» **TASK INSTRUCTIONS**
Type out the listing again, exactly, with every line included.

━━━━━━━━━━━━━━━━━━━━━━━━━━━━━━

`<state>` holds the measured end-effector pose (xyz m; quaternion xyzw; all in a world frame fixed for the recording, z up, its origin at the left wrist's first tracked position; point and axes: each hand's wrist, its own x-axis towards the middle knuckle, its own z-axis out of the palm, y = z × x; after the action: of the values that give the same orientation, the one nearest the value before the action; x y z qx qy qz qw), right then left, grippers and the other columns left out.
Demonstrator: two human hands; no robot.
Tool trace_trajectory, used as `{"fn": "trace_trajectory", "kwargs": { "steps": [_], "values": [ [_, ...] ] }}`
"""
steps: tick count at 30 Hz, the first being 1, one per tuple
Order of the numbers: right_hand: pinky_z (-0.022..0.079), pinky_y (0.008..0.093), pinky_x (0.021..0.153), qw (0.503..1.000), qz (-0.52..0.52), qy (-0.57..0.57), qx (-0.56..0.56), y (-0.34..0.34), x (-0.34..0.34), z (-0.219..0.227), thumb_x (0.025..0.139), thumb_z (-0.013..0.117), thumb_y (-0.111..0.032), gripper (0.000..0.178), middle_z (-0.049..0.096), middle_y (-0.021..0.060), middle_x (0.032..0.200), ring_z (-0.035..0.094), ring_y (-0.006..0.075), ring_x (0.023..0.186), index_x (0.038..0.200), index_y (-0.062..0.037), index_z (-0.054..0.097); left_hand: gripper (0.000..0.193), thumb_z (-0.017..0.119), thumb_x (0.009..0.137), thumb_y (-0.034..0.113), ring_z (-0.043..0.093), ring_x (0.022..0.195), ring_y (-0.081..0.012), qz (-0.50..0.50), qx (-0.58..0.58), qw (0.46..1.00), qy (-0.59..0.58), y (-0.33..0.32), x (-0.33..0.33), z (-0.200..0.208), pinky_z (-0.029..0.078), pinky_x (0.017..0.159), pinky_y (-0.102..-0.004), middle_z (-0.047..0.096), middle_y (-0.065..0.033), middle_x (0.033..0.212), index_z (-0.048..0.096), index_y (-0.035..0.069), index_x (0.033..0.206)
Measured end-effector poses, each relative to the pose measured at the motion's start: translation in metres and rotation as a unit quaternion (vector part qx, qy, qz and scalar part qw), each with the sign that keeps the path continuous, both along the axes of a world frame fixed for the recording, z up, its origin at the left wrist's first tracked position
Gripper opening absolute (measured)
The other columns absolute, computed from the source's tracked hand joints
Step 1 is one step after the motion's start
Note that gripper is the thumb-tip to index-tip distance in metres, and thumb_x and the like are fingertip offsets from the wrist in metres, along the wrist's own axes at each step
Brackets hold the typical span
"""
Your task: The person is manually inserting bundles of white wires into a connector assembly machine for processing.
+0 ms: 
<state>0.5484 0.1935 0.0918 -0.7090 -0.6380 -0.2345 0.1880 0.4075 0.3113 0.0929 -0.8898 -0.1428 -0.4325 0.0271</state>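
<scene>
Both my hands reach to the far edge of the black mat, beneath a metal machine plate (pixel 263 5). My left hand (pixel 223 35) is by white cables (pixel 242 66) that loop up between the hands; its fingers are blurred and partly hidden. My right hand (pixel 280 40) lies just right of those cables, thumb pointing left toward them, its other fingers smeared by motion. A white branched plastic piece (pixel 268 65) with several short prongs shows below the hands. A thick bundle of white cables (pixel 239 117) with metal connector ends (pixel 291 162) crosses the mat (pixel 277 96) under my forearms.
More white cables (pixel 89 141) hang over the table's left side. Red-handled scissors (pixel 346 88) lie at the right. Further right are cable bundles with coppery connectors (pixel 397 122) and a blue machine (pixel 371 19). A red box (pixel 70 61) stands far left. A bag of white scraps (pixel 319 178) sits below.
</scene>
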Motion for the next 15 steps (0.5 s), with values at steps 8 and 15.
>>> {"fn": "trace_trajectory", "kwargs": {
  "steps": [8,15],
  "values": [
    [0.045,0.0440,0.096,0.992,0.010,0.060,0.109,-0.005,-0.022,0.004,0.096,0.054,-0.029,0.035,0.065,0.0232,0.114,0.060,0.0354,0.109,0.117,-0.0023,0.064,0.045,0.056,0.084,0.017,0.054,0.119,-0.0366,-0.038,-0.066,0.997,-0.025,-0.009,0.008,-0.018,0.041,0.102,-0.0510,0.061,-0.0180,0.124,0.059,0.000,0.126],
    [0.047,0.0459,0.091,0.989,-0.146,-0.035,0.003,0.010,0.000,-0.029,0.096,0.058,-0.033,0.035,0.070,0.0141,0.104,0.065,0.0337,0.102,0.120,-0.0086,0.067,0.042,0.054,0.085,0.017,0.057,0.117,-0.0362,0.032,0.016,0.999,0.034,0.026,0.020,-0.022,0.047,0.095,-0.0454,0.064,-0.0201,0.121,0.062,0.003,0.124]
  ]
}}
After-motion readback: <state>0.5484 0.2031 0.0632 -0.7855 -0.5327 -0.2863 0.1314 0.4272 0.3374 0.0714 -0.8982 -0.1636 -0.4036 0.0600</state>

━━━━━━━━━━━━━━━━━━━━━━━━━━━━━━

» **SOLVED EXERCISE**
`<state>` holds the measured end-effector pose (xyz m; quaternion xyzw; all in a world frame fixed for the recording, z up, its origin at the left wrist's first tracked position; point and axes: each hand's wrist, its own x-axis towards the middle knuckle, its own z-axis out of the palm, y = z × x; after the action: of the values that give the same orientation, the one nearest the value before the action; x y z qx qy qz qw), right then left, grippers and the other columns left out.
Demonstrator: two human hands; no robot.
Tool trace_trajectory, used as `{"fn": "trace_trajectory", "kwargs": { "steps": [_], "values": [ [_, ...] ] }}`
"""
steps: tick count at 30 Hz, the first being 1, one per tuple
Order of the numbers: right_hand: pinky_z (-0.022..0.079), pinky_y (0.008..0.093), pinky_x (0.021..0.153), qw (0.503..1.000), qz (-0.52..0.52), qy (-0.57..0.57), qx (-0.56..0.56), y (-0.34..0.34), x (-0.34..0.34), z (-0.219..0.227), thumb_x (0.025..0.139), thumb_z (-0.013..0.117), thumb_y (-0.111..0.032), gripper (0.000..0.178), middle_z (-0.049..0.096), middle_y (-0.021..0.060), middle_x (0.032..0.200), ring_z (-0.035..0.094), ring_y (-0.006..0.075), ring_x (0.023..0.186), index_x (0.038..0.200), index_y (-0.062..0.037), index_z (-0.054..0.097); left_hand: gripper (0.000..0.193), thumb_z (-0.017..0.119), thumb_x (0.009..0.137), thumb_y (-0.034..0.113), ring_z (-0.043..0.093), ring_x (0.022..0.195), ring_y (-0.081..0.012), qz (-0.50..0.50), qx (-0.58..0.58), qw (0.46..1.00), qy (-0.59..0.58), y (-0.33..0.32), x (-0.33..0.33), z (-0.200..0.208), pinky_z (-0.029..0.078), pinky_x (0.017..0.159), pinky_y (-0.102..-0.004), middle_z (-0.047..0.096), middle_y (-0.065..0.033), middle_x (0.033..0.212), index_z (-0.048..0.096), index_y (-0.035..0.069), index_x (0.033..0.206)
Measured end-effector poses, each relative to the pose measured at the motion's start: translation in metres and rotation as a unit quaternion (vector part qx, qy, qz and scalar part qw), each with the sign that keeps the path continuous, both along the axes of a world frame fixed for the recording, z up, its origin at the left wrist's first tracked position
Gripper opening absolute (measured)
The other columns absolute, computed from the source's tracked hand joints
Step 1 is one step after the motion's start
Note that gripper is the thumb-tip to index-tip distance in metres, and thumb_x and the like are fingertip offsets from the wrist in metres, along the wrist's own axes at each step
Brackets hold the typical span
"""
Your task: The person is manually inserting bundles of white wires into a connector assembly machine for processing.
+0 ms: 
<state>0.5484 0.1935 0.0918 -0.7090 -0.6380 -0.2345 0.1880 0.4075 0.3113 0.0929 -0.8898 -0.1428 -0.4325 0.0271</state>
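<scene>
Both my hands reach to the far edge of the black mat, beneath a metal machine plate (pixel 263 5). My left hand (pixel 223 35) is by white cables (pixel 242 66) that loop up between the hands; its fingers are blurred and partly hidden. My right hand (pixel 280 40) lies just right of those cables, thumb pointing left toward them, its other fingers smeared by motion. A white branched plastic piece (pixel 268 65) with several short prongs shows below the hands. A thick bundle of white cables (pixel 239 117) with metal connector ends (pixel 291 162) crosses the mat (pixel 277 96) under my forearms.
More white cables (pixel 89 141) hang over the table's left side. Red-handled scissors (pixel 346 88) lie at the right. Further right are cable bundles with coppery connectors (pixel 397 122) and a blue machine (pixel 371 19). A red box (pixel 70 61) stands far left. A bag of white scraps (pixel 319 178) sits below.
</scene>
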Motion for the next 15 steps (0.5 s), with values at steps 8 and 15.
>>> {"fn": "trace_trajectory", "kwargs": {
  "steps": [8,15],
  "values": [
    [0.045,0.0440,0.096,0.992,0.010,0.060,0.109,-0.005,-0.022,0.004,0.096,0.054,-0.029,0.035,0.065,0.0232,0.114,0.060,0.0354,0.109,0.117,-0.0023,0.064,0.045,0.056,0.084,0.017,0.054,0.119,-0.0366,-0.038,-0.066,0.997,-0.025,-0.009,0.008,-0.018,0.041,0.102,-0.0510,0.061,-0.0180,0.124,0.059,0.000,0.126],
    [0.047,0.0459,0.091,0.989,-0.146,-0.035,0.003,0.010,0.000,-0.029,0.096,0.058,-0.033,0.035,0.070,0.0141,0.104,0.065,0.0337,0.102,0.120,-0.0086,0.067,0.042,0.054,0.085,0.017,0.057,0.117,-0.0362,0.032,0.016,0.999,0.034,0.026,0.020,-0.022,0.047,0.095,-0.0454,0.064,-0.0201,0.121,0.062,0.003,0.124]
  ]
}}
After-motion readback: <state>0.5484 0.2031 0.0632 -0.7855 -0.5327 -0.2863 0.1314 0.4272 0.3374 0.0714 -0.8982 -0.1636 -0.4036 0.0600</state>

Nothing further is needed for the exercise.